Minimal terdapat empat faktor yang mendukung pendidikan nilai dalam proses pembelajaran berdasarkan UU Sistem Pendidikan Nasional (UUSPN) Nomor 20 tahun 2003:
Pertama, UUSPN No. 20 Tahun 2003 yang bercirikan desentralistik menunjukkan bahwa pengembangan nilai-nilai kemanusiaan terutama yang dikembangkan melalui demokratisasi pendidikan menjadi hal utama. Desenteralisasi tidak hanya dimaknai sebagai pelimpahan wewenang pengelolaan pendidikan pada tingkat daerah atau sekolah, tetapi sebagai upaya pengembangan dan pemberdayaan nilai secara otonom bagi para pelaku pendidikan.
Kedua, tujuan pendidikan nasional yang utama menekankan pada aspek keimanan dan ketaqwaan.
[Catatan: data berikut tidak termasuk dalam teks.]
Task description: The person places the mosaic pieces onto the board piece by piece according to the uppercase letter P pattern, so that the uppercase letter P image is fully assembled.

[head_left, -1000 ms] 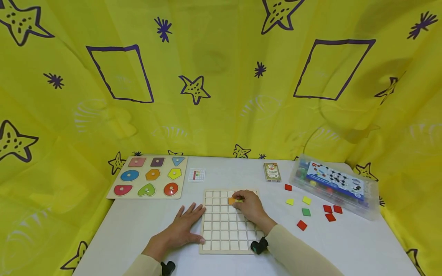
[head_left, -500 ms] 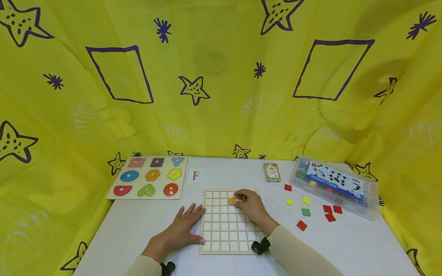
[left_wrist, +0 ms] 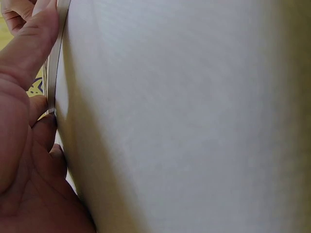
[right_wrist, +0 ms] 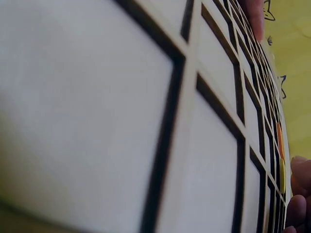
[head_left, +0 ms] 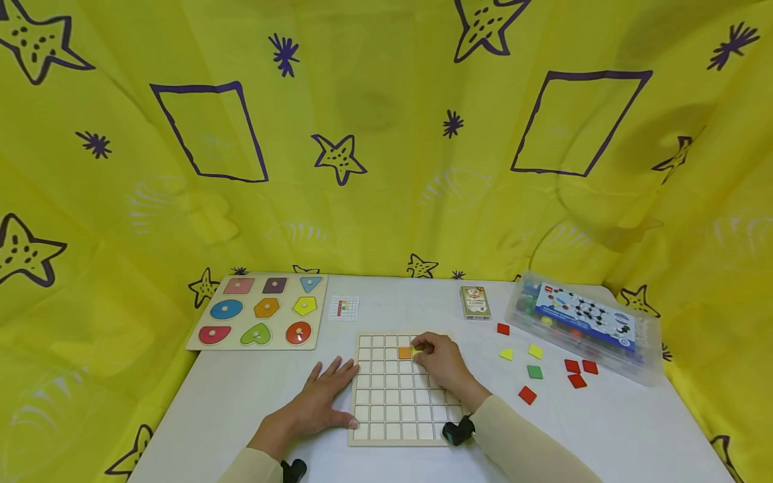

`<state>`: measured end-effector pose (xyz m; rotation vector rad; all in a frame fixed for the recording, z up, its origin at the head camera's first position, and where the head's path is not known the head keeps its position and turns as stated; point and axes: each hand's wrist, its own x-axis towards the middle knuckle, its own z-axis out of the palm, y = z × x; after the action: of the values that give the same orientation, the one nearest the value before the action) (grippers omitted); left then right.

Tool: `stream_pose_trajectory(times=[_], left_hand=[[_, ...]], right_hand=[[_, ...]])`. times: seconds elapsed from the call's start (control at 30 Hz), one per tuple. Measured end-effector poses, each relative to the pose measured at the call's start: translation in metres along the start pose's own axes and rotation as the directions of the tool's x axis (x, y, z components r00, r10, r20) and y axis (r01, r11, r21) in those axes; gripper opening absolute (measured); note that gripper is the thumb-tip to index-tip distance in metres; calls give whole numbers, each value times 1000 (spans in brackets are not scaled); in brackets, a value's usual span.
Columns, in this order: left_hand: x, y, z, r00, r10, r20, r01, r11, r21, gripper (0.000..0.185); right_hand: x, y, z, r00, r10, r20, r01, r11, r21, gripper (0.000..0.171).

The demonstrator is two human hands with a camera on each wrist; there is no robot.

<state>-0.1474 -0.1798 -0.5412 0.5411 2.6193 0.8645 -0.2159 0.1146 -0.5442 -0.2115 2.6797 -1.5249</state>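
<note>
A wooden grid board (head_left: 385,397) with square cells lies in front of me. An orange square tile (head_left: 404,353) sits in a cell near its far side. Just right of that is a yellow tile (head_left: 416,351), partly covered by my right hand (head_left: 442,362), whose thumb and curled forefinger pinch at it. In the right wrist view the yellow tile (right_wrist: 282,174) shows level with the grid, fingertips (right_wrist: 300,170) right beside it. My left hand (head_left: 323,397) lies with fingers spread, thumb and fingertips touching the board's left edge.
Loose red (head_left: 528,395), yellow (head_left: 535,351) and green (head_left: 535,371) tiles lie right of the board. Behind them stand a playing-card box (head_left: 476,302) and a clear plastic case (head_left: 586,329). A shape puzzle (head_left: 256,322) and a small pattern card (head_left: 344,308) lie at the back left.
My right hand has shifted slightly to the right, uncovering more of the orange tile. The left hand stays in place on the board's edge.
</note>
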Motion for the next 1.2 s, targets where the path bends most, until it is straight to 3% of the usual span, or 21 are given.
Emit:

Ini mengisyaratkan bahwa core value pembangunan karakter moral bangsa bersumber dari keyakinan beragama. Artinya bahwa semua peroses pendidikan harus bermuara pada penguatan nilai-nilai ketuhanan sesuai dengan keyakinan agama yang diyakini.
Ketiga, disebutkannya kurikulum berbasis kompetensi (KBK) pada UUSPN No. 20 Tahun 2003 menandakan bahwa nilai-nilai kehidupan peserta didik perlu dikembangkan sesuai dengan kebutuhan dan kemampuan belajar mereka. Kebutuhan dan kemampuan peserta didik hanya dapat dipenuhi kalau proses pembelajaran menjamin tumbuhnya perbedaan individu. Oleh karena itu, pendidikan dituntut mampu mengembangkan tindakan-tindakan edukatif yang deskriptif, kontekstual dan bermakna.
Keempat, perhatian UUSPN No. 20 Tahun 2003 terhadap usia dini (PAUD) memiliki misi nilai yang amat penting bagi perkembangan anak. Walaupun persepsi nilai dalam pemahaman anak belum sedalam pemahaman orang dewasa, namun benih-benih untuk mempersepsi dan mengapresiasi dapat ditumbuhkan pada usia dini. Usia dini adalah masa pertumbuhan nilai yang amat penting karena usia dini merupakan golden age. Di usia ini anak perlu dilatih untuk melibatkan pikiran, perasaan, dan tindakan seperti menyanyi, bermain, menulis, dan menggambar agar pada diri mereka tumbuh nilai-nilai kejujuran, keadilan, kasih sayang, toleransi, keindahan, dan tanggung jawab dalam pemahaman nilai menurut kemampuan mereka.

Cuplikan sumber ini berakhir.